After growth hormone was in use for several years, there were multiple case reports of children with Prader-Willi syndrome who were on growth hormone treatment dying suddenly, usually in the context of a mild upper respiratory illness. This was very concerning. Obviously there was a worry that growth hormone was increasing the risk of sudden death. In fact no data was available up to this point rates of sudden death syndrome and it does appear from data gathered subsequently that these children are at increased risk of sudden death. Looking for potential causes of sudden death, sleep studies have been performed and these children do have very high rates of apnea and hypopnea and these apneas and hypopneas are both central and obstructive. When studies have been done both before growth hormone treatment and subsequent to growth hormone treatment, it appears that growth hormone does not cause any worsening in sleep disorder breathing. Because of this very high rate of sleep disorder breathing in Prader-Willi syndrome, we feel that it's very important that these children are evaluated by sleep specialists and many of our patients with Prader-Willi syndrome actually benefit from either CPAP or BiPAP.

In the quest to discover potential causes of sudden death in Prader-Willi syndrome, the concern has also arisen that these children may have adrenal insufficiency knowing that they do have other hypothalamic problems, and several small studies do show that there is a high rate of failure of the metyrapone test suggesting that they do have some degree of adrenal insufficiency. Larger studies have yet to be performed but certainly it seems like a low-risk treatment with potential great benefits so I advocate a treatment of these children with Prader-Willi syndrome with stress-dosage steroids during intercurrent illness.

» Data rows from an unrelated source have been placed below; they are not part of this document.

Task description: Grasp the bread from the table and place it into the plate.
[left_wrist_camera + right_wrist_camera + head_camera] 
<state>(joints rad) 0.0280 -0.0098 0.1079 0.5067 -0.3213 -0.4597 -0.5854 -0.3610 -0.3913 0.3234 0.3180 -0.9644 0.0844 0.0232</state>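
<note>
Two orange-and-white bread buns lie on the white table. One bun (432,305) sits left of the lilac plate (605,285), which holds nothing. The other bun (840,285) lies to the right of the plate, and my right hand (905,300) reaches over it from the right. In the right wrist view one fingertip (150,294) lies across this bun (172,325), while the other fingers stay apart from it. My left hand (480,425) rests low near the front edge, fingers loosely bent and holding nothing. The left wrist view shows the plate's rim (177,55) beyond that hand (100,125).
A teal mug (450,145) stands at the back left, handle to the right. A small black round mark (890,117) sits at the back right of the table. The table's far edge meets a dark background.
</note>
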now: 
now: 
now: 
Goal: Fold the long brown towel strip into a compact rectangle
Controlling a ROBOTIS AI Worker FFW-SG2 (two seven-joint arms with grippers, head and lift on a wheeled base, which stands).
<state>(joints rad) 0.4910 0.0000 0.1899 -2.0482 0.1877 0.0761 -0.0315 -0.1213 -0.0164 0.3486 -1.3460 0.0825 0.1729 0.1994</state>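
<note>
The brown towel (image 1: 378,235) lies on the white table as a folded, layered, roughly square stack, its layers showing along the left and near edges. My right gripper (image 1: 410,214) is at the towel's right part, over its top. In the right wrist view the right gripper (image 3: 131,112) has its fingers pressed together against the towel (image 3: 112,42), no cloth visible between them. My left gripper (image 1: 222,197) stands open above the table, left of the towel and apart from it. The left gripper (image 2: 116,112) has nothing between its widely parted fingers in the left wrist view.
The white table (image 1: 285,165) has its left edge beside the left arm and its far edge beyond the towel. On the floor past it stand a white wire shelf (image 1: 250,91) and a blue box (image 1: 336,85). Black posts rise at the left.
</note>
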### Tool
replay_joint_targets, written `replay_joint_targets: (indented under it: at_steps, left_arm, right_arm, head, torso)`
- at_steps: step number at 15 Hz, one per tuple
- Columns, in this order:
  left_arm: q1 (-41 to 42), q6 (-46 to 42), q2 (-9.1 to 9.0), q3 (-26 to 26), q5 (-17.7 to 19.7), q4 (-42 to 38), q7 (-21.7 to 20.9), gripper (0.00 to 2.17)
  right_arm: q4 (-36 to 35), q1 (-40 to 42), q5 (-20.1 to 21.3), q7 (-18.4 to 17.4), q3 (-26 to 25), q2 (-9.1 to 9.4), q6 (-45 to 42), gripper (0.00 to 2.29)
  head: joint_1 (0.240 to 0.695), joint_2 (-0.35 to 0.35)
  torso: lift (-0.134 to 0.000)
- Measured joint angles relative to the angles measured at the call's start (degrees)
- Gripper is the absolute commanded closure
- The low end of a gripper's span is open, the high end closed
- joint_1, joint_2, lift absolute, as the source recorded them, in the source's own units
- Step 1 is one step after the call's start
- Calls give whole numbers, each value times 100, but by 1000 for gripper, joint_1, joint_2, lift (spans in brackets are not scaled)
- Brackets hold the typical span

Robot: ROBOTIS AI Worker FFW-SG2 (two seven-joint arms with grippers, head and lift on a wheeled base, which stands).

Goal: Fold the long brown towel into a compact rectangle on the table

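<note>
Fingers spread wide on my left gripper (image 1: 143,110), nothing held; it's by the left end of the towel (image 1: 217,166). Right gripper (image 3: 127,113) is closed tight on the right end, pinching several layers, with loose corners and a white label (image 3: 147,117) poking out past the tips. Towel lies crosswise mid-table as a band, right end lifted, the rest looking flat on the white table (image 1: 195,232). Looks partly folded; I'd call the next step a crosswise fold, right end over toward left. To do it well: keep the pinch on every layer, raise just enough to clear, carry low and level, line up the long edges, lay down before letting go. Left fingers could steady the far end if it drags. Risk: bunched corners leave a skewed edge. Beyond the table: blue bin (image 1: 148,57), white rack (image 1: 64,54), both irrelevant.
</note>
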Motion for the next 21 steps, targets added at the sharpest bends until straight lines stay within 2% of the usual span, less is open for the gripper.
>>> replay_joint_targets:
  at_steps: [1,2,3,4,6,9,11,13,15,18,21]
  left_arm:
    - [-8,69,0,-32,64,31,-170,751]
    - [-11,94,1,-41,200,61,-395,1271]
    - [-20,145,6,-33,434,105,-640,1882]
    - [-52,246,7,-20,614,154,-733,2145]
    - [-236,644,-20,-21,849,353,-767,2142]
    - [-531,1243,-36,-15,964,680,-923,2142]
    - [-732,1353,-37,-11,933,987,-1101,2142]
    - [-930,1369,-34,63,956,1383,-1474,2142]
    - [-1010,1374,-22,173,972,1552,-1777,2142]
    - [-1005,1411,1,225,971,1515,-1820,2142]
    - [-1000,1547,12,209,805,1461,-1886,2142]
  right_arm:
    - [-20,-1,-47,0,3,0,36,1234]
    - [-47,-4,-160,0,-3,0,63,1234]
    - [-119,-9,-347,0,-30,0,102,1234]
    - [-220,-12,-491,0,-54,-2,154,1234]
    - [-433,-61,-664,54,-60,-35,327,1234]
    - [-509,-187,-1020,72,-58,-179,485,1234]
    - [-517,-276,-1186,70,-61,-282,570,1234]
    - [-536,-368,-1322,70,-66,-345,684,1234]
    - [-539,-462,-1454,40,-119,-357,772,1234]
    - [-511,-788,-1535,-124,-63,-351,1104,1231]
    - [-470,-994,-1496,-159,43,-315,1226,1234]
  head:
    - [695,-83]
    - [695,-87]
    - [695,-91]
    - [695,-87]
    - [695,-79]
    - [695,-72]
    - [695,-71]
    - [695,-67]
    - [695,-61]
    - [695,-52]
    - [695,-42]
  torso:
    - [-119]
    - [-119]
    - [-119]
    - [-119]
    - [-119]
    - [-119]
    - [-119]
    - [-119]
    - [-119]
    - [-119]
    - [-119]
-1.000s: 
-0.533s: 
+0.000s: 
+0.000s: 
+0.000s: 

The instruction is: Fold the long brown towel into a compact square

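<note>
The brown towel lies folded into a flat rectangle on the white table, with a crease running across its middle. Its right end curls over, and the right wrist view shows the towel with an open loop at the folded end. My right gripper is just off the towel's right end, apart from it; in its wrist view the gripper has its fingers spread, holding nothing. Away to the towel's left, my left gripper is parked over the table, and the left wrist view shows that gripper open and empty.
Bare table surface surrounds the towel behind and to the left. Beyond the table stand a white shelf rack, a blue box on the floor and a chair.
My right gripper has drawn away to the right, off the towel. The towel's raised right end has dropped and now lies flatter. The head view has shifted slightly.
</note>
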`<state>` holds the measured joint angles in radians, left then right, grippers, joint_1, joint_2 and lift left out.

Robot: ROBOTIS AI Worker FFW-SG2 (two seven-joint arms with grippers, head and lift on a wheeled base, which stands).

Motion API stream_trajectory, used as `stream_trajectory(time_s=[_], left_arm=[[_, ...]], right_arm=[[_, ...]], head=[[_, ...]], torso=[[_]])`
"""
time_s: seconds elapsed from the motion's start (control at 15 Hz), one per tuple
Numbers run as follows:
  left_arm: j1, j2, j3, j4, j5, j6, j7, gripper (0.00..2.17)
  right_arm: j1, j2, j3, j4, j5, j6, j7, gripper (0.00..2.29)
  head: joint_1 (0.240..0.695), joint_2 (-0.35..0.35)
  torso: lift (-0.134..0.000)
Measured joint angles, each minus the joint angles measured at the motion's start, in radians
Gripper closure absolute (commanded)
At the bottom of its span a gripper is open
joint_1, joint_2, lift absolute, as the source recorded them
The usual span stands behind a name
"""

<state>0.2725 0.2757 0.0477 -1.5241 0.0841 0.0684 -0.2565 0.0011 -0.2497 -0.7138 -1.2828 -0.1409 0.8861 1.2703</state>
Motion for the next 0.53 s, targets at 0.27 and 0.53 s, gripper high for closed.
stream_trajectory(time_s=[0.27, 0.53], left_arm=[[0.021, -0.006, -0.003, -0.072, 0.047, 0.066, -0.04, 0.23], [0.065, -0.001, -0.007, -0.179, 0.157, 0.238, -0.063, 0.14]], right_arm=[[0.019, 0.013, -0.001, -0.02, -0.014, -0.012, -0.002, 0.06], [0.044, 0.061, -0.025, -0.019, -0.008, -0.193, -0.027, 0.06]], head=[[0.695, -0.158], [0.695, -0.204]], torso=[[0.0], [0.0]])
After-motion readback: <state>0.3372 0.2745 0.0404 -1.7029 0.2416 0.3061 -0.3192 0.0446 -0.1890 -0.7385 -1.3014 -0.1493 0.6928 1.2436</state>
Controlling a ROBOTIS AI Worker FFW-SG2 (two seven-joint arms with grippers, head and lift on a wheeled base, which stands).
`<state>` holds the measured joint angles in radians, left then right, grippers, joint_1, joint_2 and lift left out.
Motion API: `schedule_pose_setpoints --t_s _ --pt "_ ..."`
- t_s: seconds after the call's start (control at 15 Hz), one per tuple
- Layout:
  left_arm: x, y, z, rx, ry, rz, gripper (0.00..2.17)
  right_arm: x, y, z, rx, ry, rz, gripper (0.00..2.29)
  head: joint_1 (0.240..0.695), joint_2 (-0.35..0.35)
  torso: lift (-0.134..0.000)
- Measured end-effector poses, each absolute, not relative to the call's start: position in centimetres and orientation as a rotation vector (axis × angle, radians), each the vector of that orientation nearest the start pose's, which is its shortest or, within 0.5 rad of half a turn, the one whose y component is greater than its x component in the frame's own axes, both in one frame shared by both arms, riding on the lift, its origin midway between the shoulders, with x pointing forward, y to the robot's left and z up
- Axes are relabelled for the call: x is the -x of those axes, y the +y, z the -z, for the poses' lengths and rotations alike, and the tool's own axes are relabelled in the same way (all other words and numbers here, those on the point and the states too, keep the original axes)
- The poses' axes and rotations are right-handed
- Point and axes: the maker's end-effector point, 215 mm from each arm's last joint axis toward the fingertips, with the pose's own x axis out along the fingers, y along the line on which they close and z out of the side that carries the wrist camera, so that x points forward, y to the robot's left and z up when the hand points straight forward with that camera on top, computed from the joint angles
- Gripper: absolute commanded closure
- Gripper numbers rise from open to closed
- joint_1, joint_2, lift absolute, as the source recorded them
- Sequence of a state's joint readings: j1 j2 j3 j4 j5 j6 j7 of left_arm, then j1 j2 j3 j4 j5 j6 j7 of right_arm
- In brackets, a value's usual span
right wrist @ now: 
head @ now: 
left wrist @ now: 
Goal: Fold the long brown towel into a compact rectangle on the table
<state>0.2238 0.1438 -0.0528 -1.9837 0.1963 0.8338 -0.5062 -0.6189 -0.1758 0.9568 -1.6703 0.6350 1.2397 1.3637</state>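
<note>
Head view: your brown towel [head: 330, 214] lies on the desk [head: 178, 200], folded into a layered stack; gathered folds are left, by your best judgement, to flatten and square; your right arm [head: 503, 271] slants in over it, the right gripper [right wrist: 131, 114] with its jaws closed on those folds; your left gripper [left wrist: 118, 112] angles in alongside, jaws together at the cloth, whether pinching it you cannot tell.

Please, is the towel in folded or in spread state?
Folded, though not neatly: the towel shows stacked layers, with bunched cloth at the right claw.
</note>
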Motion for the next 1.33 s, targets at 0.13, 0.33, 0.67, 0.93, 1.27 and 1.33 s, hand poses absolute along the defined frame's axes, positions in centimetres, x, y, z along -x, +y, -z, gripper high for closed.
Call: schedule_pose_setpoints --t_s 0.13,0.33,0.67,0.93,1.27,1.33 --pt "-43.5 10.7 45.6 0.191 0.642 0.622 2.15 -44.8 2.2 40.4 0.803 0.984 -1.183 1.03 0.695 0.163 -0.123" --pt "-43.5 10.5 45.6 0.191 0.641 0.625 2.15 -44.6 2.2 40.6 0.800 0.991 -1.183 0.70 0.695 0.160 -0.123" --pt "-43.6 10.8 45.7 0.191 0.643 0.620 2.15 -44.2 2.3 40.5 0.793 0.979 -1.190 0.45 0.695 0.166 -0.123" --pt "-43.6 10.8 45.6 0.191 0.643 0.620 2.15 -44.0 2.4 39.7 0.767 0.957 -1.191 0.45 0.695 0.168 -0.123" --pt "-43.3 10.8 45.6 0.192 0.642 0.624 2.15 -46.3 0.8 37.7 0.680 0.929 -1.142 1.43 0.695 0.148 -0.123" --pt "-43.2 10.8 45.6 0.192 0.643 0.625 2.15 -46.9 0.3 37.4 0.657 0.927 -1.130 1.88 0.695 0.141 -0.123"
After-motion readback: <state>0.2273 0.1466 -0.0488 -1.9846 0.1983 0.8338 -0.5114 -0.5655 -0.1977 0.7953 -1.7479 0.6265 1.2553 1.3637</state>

While growth hormone was initially FDA-approved for treatment of short stature in Prader-Willi syndrome, more recent studies since we've been using it have shown that the benefits of growth hormone exceed just benefits as they relate to stature. In children, they also improve muscle tone and so improve motor development in young children. They also improve bone density and they improve lean body mass, improving the lean body-to-fat ratio. Several short-term studies and adults with Prader-Willi who have growth hormone deficiency also suggest improvement in lean body mass and improvement in bone mineral density. So the growth hormone has become a very important form of treatment for patients with Prader-Willi syndrome not only patients who are concerned about final adult height, but potentially lots of other very helpful areas too.

In summary, Prader-Willi syndrome is a complicated medical problem. There are many endocrine problems associated with the disorder and these children need to follow with pediatric endocrinologists through childhood along with multiple others subspecialists.